It’s not product placement. It’s not sponsored content. It’s prestige television.
Activate, a six-part documentary series that premieres Thursday on National Geographic Channel, features celebrities such as music producer Pharrell Williams, rapper Common, and actors Darren Criss and Uzo Aduba, and highlights the work of grassroots activists ending cash bail, eradicating plastic pollution, and more.
Each installment also includes information about how Procter & Gamble, an underwriter of the series, is addressing the theme of the episode. The segment on keeping girls in school, for example, features the work that Always, Whisper, and Orkid—P&G’s feminine protection brands—are doing to provide puberty education in emerging market countries. P&G “is genuinely committed to putting social good at the center of their business model,” says Evans. “Activate was a logical extension of that model.”

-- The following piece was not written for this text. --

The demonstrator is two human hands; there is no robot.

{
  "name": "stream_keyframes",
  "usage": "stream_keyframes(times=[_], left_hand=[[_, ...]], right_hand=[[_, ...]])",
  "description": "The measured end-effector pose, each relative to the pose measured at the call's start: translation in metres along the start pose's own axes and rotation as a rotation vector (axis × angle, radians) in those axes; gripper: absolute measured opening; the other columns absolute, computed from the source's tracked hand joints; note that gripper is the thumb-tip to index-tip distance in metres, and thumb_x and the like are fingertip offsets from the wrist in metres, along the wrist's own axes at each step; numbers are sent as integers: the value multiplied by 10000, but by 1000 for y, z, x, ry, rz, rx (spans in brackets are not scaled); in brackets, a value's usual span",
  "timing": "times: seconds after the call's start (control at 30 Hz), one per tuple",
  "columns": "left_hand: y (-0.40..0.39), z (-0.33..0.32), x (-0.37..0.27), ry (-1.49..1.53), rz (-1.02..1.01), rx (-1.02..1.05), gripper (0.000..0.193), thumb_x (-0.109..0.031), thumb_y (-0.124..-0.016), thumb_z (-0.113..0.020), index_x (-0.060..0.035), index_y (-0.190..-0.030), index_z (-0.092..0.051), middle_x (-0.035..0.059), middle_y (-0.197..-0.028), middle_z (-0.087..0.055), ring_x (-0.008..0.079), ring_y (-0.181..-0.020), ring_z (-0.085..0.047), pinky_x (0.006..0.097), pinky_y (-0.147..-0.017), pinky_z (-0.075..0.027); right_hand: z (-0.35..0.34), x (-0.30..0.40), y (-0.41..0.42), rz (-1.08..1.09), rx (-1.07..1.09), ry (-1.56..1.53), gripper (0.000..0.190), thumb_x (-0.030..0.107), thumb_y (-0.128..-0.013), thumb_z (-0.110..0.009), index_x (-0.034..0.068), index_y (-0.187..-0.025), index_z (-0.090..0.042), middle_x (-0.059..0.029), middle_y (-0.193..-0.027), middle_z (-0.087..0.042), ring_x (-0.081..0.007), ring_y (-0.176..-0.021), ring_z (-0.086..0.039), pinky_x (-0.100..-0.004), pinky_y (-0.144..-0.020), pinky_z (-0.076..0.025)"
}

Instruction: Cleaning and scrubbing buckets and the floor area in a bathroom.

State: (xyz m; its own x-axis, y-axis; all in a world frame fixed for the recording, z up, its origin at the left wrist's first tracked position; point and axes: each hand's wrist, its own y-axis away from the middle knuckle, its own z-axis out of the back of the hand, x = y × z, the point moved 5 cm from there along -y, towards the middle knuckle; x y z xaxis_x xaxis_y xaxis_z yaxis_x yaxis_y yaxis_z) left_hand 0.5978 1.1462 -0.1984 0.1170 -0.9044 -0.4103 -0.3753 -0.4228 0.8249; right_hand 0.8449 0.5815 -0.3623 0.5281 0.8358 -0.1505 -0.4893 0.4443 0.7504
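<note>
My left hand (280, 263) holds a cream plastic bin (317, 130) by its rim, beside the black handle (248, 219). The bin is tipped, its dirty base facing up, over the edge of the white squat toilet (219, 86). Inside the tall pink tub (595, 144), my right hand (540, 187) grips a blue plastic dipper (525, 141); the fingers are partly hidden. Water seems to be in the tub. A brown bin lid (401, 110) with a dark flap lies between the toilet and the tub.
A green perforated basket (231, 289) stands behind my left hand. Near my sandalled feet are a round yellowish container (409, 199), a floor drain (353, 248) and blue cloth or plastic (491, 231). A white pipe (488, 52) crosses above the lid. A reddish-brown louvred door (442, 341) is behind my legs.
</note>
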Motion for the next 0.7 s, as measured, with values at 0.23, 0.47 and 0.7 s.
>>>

Evans says Global Citizen and Radical Media, a production studio with expertise in documentaries and branded entertainment, jointly came up with the idea for Activate as a way to showcase Global Citizen’s different social-good campaigns while leveraging the nonprofit’s relationships with entertainers and artists. (Each year the group stages the Global Citizen Festival, an event in New York’s Central Park that features major musical acts and leaders responding to Global Citizen’s campaigns with commitments to help the world’s poor; Pharrell Williams is performing this year.)
The following year talks began with P&G, which already had relationships with Radical Media, Global Citizen, and National Geographic. The resulting flight of programming features a P&G corporate or brand representative in every episode: Damon Jones, the company’s vice president of global communications and advocacy, appears as an expert in the documentary on criminal justice reform; P&G’s Children’s Safe Drinking Water nonprofit figures into the clean water segment.
But branding chief Pritchard says it was vital for the content creators to maintain editorial control of the material. “Nine out of 10 consumers feel that if a brand supports a cause [they believe in], they’ll support that brand,” he says. “But consumers are looking very carefully at whether those brands are authentic, that they’re really walking the walk.”
Global Citizen’s Evans thinks Activate will become a model for other companies and brands looking to move away from traditional marketing efforts such as commercial spots in favor of initiatives with greater social impact. “Instead of just sending cars around a racetrack really fast,” he says, “you can inspire someone to become the next Malala Yousafzai or Greta Thunberg.”